Schadeck se guardó en el bolsillo unas cuantas agujas soldadas al tiempo que se volvía hacia Caspar.
—Que sepas que te tengo el ojo echado. Sé lo del vídeo de vigilancia.
—¿Qué vídeo? —preguntó Caspar, aunque ya se figuraba a qué se refería Schadeck.
—Estuviste merodeando por la entrada y subiste con tu perro hasta la carretera en cuanto nuestro queridito Bachmann salió del recinto con el viejo. Eso me demuestra que no estás aquí por casualidad. Te proponías algo.

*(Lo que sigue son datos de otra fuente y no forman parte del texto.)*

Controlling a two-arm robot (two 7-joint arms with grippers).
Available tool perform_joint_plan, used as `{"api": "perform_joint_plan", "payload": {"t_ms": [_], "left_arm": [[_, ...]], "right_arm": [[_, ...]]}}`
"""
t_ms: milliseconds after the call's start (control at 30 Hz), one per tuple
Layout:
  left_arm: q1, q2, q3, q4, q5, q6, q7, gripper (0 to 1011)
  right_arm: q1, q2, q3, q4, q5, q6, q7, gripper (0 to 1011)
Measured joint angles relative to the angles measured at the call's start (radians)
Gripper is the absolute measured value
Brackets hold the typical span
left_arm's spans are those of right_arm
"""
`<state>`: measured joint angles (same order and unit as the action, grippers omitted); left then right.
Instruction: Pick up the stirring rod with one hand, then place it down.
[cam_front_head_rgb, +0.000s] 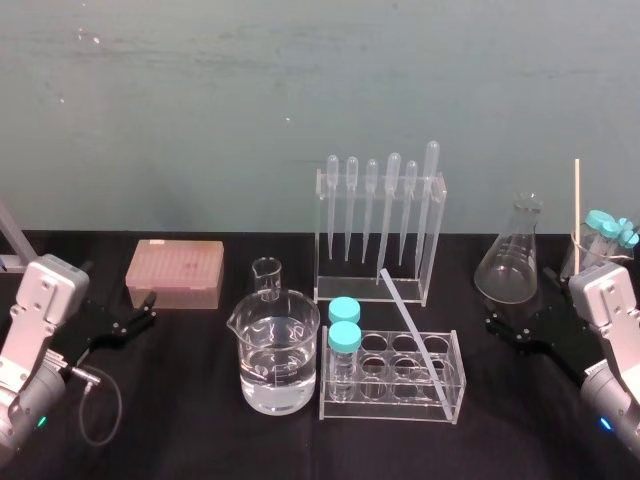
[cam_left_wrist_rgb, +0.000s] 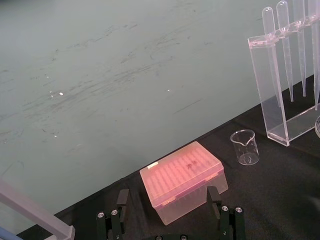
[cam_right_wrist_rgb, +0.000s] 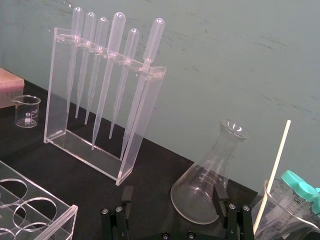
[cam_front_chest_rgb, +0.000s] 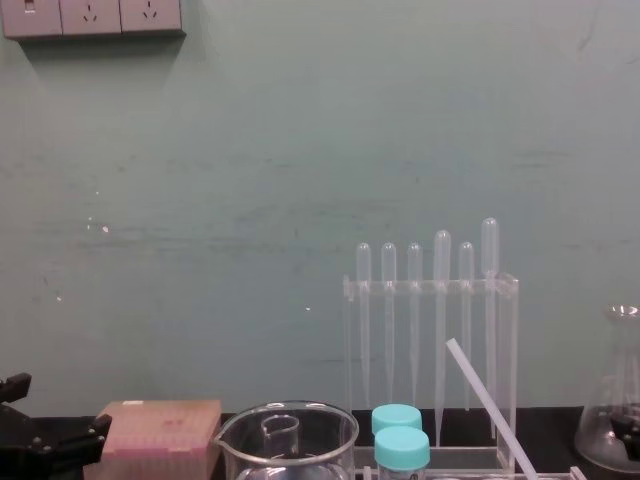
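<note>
- stirring rod (cam_front_head_rgb: 411, 327): translucent white, smooth, plastic-looking.
- tabletop (cam_front_head_rgb: 180, 410): matt black, cloth-like.
- beaker (cam_front_head_rgb: 278, 365) and flask (cam_front_head_rgb: 510, 265): clear glossy glass.
- pipette rack (cam_front_head_rgb: 350, 290): clear glossy acrylic.
- tip box (cam_front_head_rgb: 175, 272): frosted pink plastic, matt.
- tube caps (cam_front_head_rgb: 344, 310): smooth teal plastic.

Place: I read this as a laboratory, a wet-chemistry bench setup.
Glassware: a beaker (cam_front_head_rgb: 279, 365) of clear liquid, a small beaker (cam_front_head_rgb: 266, 277) and a conical flask (cam_front_head_rgb: 510, 265) stand on the black desk (cam_front_head_rgb: 190, 410).
Pipettes: six bulb-topped pipettes (cam_front_head_rgb: 371, 205) hang in a clear stand (cam_front_head_rgb: 370, 290).
Tubes: I see a clear tube rack (cam_front_head_rgb: 390, 410) with two teal-capped tubes (cam_front_head_rgb: 344, 337), and the stirring rod (cam_front_head_rgb: 412, 335) leaning across it.
Consumables: a pink lidded box (cam_front_head_rgb: 175, 272).
Room: a plain pale green wall (cam_front_head_rgb: 200, 100) with sockets (cam_front_chest_rgb: 92, 16).
</note>
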<state>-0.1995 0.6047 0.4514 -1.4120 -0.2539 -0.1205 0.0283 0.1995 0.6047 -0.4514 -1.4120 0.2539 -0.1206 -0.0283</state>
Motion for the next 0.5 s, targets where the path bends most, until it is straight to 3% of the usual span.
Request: {"api": "perform_joint_plan", "payload": {"t_ms": [233, 500], "left_arm": [[0.000, 0.000, 0.000, 0.000, 0.000, 0.000, 0.000, 1000], [0.000, 0.000, 0.000, 0.000, 0.000, 0.000, 0.000, 1000]], "right_arm": [[-0.003, -0.003, 0.008, -0.001, -0.007, -0.007, -0.003, 1003], [-0.047, -0.013, 0.049, -0.059, -0.100, -0.181, -0.076, 1003]]}}
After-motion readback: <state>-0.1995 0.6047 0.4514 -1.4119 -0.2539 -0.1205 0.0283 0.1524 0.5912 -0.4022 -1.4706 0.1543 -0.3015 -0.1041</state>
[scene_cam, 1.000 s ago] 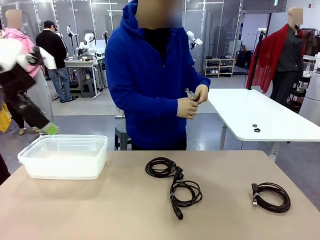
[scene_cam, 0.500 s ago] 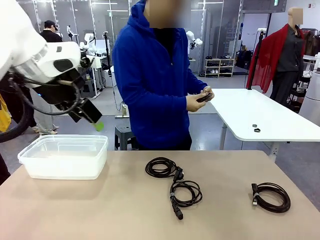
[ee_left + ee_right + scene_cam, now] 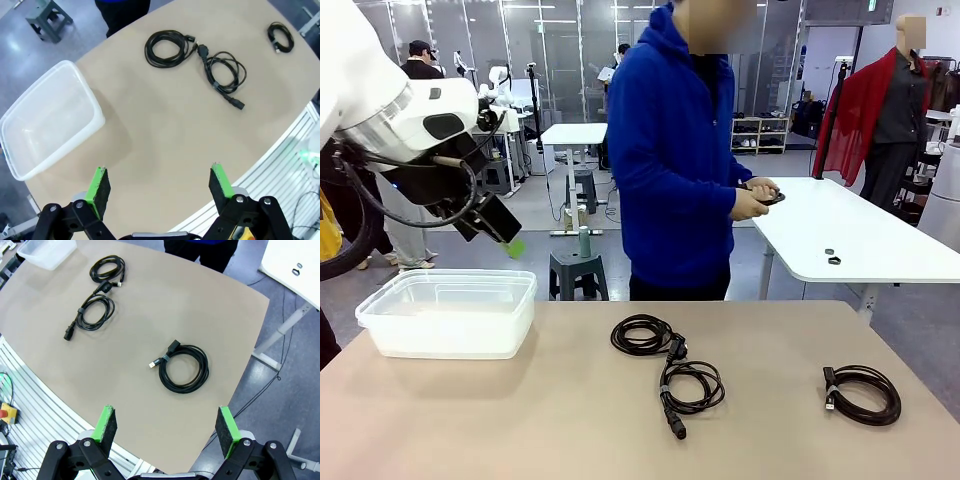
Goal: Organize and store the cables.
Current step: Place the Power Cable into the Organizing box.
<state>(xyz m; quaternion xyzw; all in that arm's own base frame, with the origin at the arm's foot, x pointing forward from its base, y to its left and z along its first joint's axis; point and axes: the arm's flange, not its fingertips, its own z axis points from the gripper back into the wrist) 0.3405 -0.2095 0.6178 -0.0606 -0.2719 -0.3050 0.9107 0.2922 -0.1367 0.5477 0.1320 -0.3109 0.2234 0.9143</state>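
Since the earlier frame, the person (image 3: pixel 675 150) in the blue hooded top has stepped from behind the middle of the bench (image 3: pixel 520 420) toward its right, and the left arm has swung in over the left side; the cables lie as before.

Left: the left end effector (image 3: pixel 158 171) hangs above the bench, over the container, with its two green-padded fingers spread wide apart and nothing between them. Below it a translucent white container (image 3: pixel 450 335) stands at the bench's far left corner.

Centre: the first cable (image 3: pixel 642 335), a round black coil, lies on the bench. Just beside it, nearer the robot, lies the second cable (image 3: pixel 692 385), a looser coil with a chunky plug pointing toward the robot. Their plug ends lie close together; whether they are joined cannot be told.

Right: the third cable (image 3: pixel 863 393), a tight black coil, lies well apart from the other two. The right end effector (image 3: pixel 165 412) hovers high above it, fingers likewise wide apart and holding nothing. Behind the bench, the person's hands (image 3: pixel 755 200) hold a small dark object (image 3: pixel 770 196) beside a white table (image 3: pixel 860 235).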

—Ah, claro. ¿Y todo eso te lo ha contado «Yazzie»? —preguntó Caspar, y le dio rabia que sus palabras no llegaran a sonar de algún modo más aburridas. Pero en ese momento estaba demasiado tenso y, lo que era aún peor, no podía desmentir ni confirmar nada de lo que se le imputaba.
—Claro, y a ella se lo dijo Bachmann.
—Una fuente de información fantástica.
Caspar miró su muñeca, pero no llevaba reloj.
—Dejemos ya de perder más tiempo. Deberíamos apresurarnos para volver. ¿Ya sabes por qué el Destructor de almas puso aquí el magnetófono?
—¡Para hacernos salir de nuestro escondite!
Tom se volvió hacia él.
—Correcto.
De repente se oyó cómo se cerraba de golpe una puerta cerca de la biblioteca. Era como si alguien o algo hubiera querido dar fe de aquellas palabras. A continuación, los gritos agudos de la cocinera se escucharon al fondo del pasillo.